Hypersecretion of glucagon contributes to the dysregulation of glucose homeostasis in diabetes. To clarify the underlying mechanism, glucose-regulated glucagon secretion was studied in mouse pancreatic islets and clonal hamster In-R1-G9 glucagon-releasing cells. Apart from the well-known inhibition of secretion with maximal effect around 7 mmol/l glucose, we discovered that mouse islets showed paradoxical stimulation of glucagon release at 25–30 mmol/l and In-R1-G9 cells at 12–20 mmol/l sugar. Whereas glucagon secretion in the absence of glucose was inhibited by hyperpolarization with diazoxide, this agent tended to further enhance secretion stimulated by high concentrations of the sugar. Because U-shaped dose-response relationships for glucose-regulated glucagon secretion were observed in normal islets and in clonal glucagon-releasing cells, both the inhibitory and stimulatory components probably reflect direct effects on the α-cells. Studies of isolated mouse α-cells indicated that glucose inhibited glucagon secretion by lowering the cytoplasmic Ca2+ concentration. However, stimulation of glucagon release by high glucose concentrations did not require elevation of Ca2+, indicating involvement of novel mechanisms in glucose regulation of glucagon secretion. A U-shaped dose-response relationship for glucose-regulated glucagon secretion may explain why diabetic patients with pronounced hyperglycemia display paradoxical hyperglucagonemia.
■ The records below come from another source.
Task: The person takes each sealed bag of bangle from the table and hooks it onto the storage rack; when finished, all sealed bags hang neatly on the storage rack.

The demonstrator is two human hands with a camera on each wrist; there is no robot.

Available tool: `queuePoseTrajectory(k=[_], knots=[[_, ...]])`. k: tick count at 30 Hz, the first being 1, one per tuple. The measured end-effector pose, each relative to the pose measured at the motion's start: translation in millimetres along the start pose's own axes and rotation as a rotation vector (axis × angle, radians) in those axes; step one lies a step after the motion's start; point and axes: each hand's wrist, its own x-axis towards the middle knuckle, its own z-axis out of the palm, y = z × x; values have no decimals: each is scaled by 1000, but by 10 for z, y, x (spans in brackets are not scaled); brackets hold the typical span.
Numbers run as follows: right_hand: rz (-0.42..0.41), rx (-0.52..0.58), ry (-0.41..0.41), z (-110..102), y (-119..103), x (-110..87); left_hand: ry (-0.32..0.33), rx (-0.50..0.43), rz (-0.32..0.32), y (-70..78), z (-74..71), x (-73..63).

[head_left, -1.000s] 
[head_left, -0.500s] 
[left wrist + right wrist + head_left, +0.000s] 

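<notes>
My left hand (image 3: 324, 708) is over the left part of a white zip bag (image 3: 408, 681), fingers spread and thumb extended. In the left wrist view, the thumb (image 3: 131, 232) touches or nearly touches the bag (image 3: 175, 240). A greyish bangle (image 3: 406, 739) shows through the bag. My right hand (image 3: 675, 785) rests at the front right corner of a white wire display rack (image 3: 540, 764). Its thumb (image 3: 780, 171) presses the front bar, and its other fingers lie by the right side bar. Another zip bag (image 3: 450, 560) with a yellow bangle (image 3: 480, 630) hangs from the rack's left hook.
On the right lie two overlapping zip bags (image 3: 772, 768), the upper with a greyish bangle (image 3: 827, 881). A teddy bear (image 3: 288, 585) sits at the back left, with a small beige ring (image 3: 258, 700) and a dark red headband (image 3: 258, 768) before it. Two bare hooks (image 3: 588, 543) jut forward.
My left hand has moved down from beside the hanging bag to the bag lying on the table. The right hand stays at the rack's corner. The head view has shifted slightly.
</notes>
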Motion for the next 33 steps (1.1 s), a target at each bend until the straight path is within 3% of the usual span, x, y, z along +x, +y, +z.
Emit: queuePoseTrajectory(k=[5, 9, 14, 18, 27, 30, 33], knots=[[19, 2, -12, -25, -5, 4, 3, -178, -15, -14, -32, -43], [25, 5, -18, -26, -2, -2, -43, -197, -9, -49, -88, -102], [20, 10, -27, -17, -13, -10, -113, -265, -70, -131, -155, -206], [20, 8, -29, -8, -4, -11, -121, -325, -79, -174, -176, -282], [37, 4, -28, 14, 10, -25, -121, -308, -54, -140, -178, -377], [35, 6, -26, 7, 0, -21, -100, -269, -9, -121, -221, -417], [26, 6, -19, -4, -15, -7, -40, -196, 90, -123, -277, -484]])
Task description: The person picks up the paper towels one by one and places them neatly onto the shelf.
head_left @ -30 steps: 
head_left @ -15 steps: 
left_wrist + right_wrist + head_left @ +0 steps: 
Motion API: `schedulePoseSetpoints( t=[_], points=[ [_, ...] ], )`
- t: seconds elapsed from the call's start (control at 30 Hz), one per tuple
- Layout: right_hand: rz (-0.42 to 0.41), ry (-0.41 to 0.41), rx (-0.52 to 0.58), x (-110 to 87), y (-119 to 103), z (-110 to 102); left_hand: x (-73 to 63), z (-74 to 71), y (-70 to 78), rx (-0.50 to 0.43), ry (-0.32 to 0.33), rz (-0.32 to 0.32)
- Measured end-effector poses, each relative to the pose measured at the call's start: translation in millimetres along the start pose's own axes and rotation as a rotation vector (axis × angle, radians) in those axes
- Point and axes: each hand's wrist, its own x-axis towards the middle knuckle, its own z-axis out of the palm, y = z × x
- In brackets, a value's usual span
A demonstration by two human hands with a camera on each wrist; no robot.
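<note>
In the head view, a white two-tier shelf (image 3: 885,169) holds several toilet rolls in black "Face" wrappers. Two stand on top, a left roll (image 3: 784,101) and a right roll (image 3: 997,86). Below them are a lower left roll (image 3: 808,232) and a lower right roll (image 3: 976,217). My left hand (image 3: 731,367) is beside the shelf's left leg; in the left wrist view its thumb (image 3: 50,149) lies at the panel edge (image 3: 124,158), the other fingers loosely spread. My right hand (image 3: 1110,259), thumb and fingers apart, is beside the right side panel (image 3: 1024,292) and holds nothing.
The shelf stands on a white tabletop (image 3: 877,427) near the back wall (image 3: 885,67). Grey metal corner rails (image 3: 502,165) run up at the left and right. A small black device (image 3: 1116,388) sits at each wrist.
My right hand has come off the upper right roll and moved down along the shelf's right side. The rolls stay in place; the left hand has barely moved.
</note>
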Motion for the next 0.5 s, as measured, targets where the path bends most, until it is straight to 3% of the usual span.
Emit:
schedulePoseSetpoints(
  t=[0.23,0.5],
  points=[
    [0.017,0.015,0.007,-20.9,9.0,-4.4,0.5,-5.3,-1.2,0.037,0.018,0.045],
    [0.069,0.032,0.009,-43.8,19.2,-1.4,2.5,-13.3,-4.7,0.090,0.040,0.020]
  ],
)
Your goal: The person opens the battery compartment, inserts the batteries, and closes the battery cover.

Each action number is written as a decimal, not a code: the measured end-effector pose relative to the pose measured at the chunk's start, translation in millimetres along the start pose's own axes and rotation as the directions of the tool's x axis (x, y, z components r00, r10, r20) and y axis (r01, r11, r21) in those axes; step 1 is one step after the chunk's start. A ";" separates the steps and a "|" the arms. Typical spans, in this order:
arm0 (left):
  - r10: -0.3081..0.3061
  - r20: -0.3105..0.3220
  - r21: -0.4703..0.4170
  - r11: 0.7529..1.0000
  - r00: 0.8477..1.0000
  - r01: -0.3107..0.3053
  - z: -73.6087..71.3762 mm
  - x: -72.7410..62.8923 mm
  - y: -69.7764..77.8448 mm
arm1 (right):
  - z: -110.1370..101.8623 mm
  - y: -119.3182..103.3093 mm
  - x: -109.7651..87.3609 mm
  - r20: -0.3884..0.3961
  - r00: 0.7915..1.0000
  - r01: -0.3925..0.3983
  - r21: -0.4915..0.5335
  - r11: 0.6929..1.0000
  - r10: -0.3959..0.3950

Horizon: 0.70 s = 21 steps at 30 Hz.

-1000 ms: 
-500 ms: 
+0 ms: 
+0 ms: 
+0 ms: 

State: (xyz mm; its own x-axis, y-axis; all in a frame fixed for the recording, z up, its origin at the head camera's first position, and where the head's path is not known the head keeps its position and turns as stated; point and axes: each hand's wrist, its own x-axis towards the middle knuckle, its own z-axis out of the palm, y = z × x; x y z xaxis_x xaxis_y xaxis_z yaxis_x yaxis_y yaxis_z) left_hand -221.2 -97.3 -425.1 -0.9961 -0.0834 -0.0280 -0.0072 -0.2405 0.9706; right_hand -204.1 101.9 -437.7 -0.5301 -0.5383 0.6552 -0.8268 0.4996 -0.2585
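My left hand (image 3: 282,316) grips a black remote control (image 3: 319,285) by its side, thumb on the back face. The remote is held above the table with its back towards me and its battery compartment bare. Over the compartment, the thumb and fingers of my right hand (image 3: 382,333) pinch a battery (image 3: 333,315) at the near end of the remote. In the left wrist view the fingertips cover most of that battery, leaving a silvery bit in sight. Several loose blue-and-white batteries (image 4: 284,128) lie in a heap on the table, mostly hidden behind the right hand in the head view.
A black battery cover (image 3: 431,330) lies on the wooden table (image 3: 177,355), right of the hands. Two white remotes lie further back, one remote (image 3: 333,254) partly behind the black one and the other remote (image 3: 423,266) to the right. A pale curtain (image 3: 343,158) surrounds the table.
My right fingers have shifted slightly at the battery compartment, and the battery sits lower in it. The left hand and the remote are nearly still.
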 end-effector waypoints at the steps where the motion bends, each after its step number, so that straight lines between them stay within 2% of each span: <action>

Hyperglycemia in diabetes is primarily due to inappropriate or no secretion of insulin. However, there is ample evidence that hypersecretion of glucagon plays an important role in initiating and maintaining hyperglycemic conditions in diabetic animals and humans (1,2). Considerable attention is therefore given to glucagon signaling as a target in the treatment of diabetic hyperglycemia (2,3). The elevated glucagon concentrations in diabetes can be reduced but not normalized by insulin treatment (4,5), and the mechanisms underlying the hyperglucagonemia have not been fully elucidated.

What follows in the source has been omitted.